This task calls for copying each line below that contains "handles".

#### Material supplied

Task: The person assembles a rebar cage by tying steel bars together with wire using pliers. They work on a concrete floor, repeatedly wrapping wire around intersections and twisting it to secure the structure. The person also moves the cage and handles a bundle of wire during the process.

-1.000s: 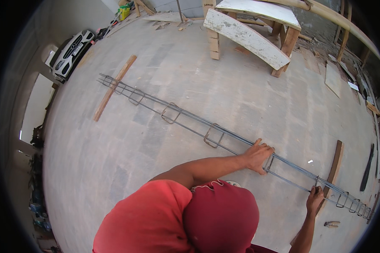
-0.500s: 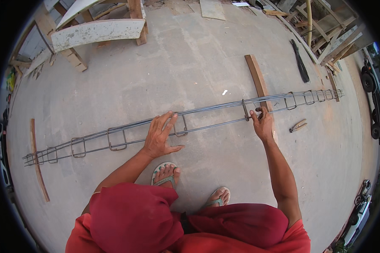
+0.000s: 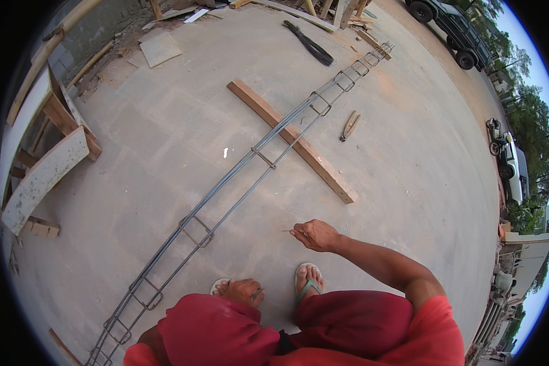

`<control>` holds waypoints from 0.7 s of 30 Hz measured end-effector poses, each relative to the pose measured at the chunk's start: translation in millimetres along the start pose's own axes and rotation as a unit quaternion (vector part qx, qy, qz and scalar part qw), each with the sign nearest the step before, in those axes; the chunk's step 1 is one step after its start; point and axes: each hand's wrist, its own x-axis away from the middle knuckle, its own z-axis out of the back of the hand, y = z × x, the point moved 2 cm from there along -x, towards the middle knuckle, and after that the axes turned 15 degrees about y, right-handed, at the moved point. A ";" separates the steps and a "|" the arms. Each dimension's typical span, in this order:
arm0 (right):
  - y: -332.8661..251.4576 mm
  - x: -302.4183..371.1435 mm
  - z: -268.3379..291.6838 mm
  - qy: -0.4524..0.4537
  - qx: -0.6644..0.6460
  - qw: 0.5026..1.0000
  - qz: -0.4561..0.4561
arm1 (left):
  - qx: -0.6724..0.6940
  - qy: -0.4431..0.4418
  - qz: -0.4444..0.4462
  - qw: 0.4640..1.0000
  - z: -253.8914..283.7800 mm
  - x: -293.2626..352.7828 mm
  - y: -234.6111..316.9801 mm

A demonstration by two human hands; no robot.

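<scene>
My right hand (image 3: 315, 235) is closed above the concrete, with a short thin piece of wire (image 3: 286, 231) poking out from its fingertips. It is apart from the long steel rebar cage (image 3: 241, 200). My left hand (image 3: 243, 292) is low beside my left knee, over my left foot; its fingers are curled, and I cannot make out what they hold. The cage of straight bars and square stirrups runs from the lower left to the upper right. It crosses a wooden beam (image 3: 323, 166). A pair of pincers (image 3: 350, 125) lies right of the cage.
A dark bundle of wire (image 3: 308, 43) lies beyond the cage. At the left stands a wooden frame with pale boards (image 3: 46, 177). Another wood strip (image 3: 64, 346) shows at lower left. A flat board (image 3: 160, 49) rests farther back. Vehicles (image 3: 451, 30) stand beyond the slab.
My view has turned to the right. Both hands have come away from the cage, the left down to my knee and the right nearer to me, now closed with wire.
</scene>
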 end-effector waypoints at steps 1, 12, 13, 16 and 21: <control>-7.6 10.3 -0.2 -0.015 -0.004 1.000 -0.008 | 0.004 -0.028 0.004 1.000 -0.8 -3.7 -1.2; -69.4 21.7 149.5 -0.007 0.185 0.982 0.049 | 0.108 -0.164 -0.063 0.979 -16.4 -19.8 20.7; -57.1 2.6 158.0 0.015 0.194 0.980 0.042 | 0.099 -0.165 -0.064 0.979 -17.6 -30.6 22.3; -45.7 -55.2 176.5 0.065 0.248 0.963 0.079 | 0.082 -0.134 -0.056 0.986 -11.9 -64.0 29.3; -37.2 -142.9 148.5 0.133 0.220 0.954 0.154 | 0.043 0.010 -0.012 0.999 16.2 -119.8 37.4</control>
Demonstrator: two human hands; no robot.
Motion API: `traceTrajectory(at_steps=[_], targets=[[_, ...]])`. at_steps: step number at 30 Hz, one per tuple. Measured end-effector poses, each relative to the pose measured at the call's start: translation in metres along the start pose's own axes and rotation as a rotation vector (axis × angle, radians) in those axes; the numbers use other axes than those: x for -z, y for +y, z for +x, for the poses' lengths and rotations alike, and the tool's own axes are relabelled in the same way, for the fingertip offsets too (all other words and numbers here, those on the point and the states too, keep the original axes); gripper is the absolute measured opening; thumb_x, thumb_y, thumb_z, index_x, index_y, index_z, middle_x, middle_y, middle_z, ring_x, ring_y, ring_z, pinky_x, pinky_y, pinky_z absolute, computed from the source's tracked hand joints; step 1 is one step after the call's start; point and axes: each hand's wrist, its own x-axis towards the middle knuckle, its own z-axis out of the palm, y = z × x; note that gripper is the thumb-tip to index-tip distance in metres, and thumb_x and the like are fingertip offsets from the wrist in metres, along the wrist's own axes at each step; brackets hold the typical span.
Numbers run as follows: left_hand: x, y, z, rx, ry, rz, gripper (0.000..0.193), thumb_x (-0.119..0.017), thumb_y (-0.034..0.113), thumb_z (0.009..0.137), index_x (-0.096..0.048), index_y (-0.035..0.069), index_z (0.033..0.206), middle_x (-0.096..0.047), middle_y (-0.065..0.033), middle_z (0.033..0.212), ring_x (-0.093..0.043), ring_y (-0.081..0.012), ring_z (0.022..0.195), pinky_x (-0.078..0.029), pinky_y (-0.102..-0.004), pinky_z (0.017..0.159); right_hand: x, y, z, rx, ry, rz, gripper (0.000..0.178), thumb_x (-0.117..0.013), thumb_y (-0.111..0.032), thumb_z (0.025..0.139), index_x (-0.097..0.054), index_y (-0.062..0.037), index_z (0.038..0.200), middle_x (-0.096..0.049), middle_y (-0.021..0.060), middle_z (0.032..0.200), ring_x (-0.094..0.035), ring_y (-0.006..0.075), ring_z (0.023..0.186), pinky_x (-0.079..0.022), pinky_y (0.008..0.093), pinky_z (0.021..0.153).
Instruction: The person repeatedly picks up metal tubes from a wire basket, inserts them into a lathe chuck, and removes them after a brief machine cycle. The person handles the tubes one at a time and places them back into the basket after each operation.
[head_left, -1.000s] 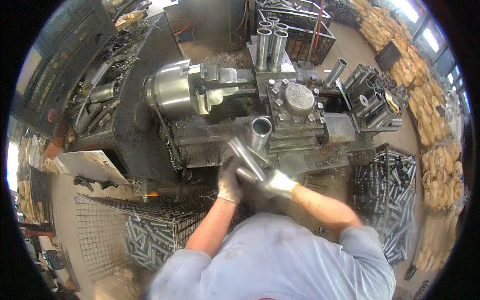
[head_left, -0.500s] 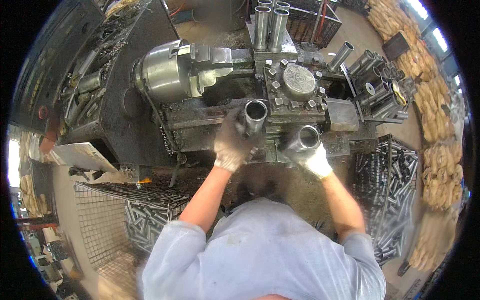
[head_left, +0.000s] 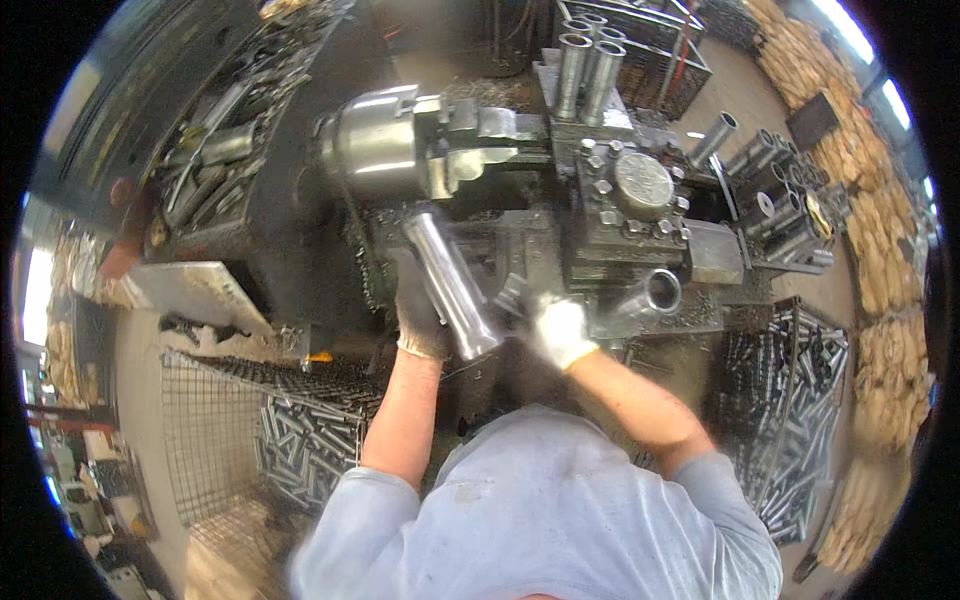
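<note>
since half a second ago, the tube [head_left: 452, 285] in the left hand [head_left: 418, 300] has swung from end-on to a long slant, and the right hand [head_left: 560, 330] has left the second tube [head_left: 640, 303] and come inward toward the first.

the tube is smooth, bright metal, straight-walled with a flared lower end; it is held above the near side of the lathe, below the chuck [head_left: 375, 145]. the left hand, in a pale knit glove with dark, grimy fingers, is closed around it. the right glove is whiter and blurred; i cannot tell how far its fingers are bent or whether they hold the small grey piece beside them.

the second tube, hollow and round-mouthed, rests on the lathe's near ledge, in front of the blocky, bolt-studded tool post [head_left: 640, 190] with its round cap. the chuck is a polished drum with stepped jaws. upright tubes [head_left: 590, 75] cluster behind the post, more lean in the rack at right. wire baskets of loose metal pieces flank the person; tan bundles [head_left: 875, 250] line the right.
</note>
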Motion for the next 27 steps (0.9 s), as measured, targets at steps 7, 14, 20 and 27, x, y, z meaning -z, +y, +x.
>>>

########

_Solution for this task:_
Task: The person assembles a rebar cage by tying steel bars together with wire using pliers. They work on a concrete floor, repeatedly wrapping wire around intersections and twisting it to secure the structure. The person also moves the cage and handles a bundle of wire during the process.
Instruction: The person repeatedly picks up metal tubes from a wire basket, inserts them into a lathe chuck, and removes them after a brief machine cycle. The person handles the tubes one at a time and places them back into the basket after each operation.

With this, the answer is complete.